Aim of the exercise:
What is needed is an exact copy of the listing, with no pictures in it.
□ □ □
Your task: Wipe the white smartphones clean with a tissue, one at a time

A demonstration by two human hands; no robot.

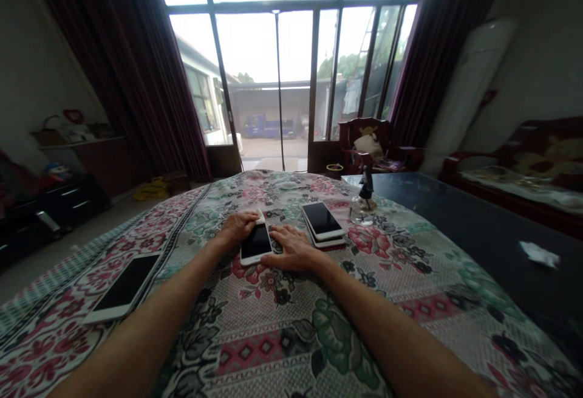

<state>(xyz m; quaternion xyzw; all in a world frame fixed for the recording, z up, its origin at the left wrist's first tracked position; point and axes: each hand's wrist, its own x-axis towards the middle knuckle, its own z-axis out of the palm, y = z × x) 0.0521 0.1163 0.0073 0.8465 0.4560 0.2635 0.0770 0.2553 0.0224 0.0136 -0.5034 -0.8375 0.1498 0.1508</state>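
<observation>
My left hand (237,229) lies over the top left corner of a white smartphone (255,243) with a black screen, and my right hand (291,249) presses its fingertips against the phone's right edge. That phone rests on a floral quilted bedspread (273,337). Just right of my right hand is a small stack of smartphones (322,222), the top one white with a dark screen. Farther left, a larger white smartphone (122,285) lies face up, apart from both hands.
A glass bottle with a dark figure on it (365,200) stands beyond the stack. To the right is a dark tabletop (455,228) holding a white scrap of paper (540,254). Behind are a red wooden armchair (364,143) and a glass door (273,82).
</observation>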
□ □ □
Exercise output:
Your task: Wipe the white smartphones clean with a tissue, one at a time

A demonstration by two human hands; no robot.


<state>(xyz m; quaternion xyzw; all in a world frame fixed for the recording, z up, its origin at the left wrist's first tracked position; point and axes: each hand's wrist, its own x-axis towards the middle knuckle, its own z-axis out of the palm, y = z × x) 0.0521 0.1163 0.0073 0.8465 0.4560 0.2635 0.0770 0.2553 0.0224 0.0136 -0.5034 -0.8375 0.1498 0.1508</state>
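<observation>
My left hand (237,229) lies over the top left corner of a white smartphone (255,243) with a black screen, and my right hand (291,249) presses its fingertips against the phone's right edge. That phone rests on a floral quilted bedspread (273,337). Just right of my right hand is a small stack of smartphones (322,222), the top one white with a dark screen. Farther left, a larger white smartphone (122,285) lies face up, apart from both hands.
A glass bottle with a dark figure on it (365,200) stands beyond the stack. To the right is a dark tabletop (455,228) holding a white scrap of paper (540,254). Behind are a red wooden armchair (364,143) and a glass door (273,82).
</observation>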

Nothing more belongs to this exercise.